## ACTION ITEM
Return the lines exactly as they stand, from the first of the material through the line containing "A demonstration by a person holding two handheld".

____ EXERCISE INPUTS

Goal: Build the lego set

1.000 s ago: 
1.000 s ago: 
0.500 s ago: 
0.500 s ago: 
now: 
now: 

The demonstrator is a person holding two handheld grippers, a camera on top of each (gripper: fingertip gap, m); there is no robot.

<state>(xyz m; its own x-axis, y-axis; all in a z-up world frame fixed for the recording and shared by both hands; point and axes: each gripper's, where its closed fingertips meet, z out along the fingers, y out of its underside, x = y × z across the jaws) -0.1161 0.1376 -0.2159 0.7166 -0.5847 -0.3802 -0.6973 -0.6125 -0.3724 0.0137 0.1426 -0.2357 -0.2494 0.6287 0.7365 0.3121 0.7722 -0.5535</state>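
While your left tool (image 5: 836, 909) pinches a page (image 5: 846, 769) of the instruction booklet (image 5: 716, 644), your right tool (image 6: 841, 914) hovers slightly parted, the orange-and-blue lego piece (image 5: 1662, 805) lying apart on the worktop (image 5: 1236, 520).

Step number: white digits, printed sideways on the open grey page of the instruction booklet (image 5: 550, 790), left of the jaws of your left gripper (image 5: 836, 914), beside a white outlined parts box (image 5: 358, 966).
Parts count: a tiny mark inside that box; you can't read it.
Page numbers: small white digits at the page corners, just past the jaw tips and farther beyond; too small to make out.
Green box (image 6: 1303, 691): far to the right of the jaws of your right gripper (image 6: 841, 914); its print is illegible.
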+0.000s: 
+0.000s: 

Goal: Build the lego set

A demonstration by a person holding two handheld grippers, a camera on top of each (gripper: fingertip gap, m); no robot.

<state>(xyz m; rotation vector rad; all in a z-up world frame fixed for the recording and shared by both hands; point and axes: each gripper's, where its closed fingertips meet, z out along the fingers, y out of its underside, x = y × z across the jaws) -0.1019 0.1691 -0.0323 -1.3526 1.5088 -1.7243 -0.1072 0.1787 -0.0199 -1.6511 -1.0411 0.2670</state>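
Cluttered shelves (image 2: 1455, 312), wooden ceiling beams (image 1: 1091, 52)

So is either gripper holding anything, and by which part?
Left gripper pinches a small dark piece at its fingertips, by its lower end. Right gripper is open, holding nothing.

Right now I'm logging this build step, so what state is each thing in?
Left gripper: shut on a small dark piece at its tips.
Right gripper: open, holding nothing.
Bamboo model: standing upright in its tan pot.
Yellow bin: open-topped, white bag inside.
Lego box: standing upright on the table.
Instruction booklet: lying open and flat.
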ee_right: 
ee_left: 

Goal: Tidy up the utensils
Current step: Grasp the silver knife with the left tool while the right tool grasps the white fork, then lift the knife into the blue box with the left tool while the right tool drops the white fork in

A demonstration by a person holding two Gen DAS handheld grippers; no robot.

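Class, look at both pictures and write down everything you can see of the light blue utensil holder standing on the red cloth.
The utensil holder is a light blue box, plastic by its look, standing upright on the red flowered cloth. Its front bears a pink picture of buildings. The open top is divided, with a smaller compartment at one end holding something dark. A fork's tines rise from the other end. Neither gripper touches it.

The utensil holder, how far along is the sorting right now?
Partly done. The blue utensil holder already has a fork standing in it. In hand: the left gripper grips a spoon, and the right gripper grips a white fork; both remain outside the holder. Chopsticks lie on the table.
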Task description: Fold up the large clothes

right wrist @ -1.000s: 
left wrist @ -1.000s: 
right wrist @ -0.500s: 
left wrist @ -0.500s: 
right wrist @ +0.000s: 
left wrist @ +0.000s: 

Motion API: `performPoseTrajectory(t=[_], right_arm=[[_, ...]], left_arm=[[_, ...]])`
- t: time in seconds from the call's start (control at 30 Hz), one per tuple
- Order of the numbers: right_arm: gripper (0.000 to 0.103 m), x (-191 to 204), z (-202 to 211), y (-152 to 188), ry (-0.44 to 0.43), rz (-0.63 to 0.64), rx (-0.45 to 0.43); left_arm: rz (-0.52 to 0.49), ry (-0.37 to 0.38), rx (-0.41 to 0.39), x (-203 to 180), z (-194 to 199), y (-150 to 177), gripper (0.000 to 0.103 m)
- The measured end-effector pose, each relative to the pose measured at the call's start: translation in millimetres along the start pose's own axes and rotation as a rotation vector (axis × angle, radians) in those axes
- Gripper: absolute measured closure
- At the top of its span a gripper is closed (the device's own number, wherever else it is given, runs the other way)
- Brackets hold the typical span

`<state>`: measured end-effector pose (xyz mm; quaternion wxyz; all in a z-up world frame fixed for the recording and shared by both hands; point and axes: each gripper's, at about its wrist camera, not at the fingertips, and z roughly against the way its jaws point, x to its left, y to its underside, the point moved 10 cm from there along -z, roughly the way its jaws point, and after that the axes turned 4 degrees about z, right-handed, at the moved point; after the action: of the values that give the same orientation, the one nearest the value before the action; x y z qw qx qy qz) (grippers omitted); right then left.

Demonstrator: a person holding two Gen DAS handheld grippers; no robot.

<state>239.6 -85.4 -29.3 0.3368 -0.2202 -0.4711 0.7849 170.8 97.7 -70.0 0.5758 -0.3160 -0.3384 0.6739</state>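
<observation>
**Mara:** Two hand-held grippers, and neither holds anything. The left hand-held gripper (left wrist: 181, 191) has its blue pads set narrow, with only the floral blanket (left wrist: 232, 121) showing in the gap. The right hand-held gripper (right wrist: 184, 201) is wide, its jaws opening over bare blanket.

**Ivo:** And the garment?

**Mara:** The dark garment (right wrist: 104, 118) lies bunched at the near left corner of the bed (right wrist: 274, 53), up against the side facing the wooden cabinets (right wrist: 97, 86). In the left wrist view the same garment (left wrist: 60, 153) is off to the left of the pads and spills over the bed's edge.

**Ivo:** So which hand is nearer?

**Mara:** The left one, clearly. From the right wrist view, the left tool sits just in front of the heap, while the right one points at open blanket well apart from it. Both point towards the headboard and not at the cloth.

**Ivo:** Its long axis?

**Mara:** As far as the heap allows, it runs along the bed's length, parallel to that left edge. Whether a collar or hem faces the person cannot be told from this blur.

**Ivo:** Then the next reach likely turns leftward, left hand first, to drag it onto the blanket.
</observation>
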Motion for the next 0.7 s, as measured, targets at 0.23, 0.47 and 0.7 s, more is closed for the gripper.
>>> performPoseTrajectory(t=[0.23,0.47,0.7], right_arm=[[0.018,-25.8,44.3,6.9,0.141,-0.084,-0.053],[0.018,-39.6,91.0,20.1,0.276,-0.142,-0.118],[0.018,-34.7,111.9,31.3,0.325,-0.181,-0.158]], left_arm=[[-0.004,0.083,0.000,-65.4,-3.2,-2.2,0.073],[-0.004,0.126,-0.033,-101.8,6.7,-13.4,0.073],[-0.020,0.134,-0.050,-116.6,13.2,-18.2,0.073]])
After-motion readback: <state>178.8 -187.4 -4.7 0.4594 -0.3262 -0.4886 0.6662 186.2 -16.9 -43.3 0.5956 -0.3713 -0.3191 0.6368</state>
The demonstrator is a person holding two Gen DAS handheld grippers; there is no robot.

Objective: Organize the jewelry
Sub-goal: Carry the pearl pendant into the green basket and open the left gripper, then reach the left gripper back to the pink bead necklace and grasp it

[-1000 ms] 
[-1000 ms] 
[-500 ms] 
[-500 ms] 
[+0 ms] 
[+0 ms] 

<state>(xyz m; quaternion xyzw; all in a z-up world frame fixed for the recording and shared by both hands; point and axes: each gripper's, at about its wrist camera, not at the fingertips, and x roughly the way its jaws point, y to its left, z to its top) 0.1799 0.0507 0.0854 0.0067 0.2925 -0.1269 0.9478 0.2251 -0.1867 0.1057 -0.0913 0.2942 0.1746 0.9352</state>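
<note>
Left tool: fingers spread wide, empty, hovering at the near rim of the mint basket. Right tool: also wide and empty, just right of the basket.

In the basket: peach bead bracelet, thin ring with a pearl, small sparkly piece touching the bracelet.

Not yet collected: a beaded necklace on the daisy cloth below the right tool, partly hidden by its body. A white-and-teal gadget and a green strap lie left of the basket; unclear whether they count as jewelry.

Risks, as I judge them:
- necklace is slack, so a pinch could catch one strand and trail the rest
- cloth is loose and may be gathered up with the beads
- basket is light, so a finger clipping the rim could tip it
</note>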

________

## RESPONSE AREA
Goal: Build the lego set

1.000 s ago: 
1.000 s ago: 
0.500 s ago: 
0.500 s ago: 
now: 
now: 

The demonstrator is a person holding two handheld grippers, a camera on top of each (gripper: fingertip gap, m); there is no robot.

<state>(xyz m; its own x-axis, y-axis; all in a z-up world frame fixed for the recording and shared by both hands; point and axes: each gripper's, where its closed fingertips meet, z out along the fingers, y out of its underside, x = y × z across the jaws) -0.1161 0.1376 -0.2159 0.7166 -0.5847 -0.3802 -0.6973 -0.6125 -0.3724 0.0137 0.1426 -0.2357 -0.2494 0.6287 0.7365 0.3121 0.7722 -0.5535</state>
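While your left tool (image 5: 836, 909) pinches a page (image 5: 846, 769) of the instruction booklet (image 5: 716, 644), your right tool (image 6: 841, 914) hovers slightly parted, the orange-and-blue lego piece (image 5: 1662, 805) lying apart on the worktop (image 5: 1236, 520).

Step number: white digits, printed sideways on the open grey page of the instruction booklet (image 5: 550, 790), left of the jaws of your left gripper (image 5: 836, 914), beside a white outlined parts box (image 5: 358, 966).
Parts count: a tiny mark inside that box; you can't read it.
Page numbers: small white digits at the page corners, just past the jaw tips and farther beyond; too small to make out.
Green box (image 6: 1303, 691): far to the right of the jaws of your right gripper (image 6: 841, 914); its print is illegible.
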+0.000s: 
+0.000s: 

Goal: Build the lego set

A demonstration by a person holding two handheld grippers, a camera on top of each (gripper: fingertip gap, m); no robot.

The work is done, and the output is complete.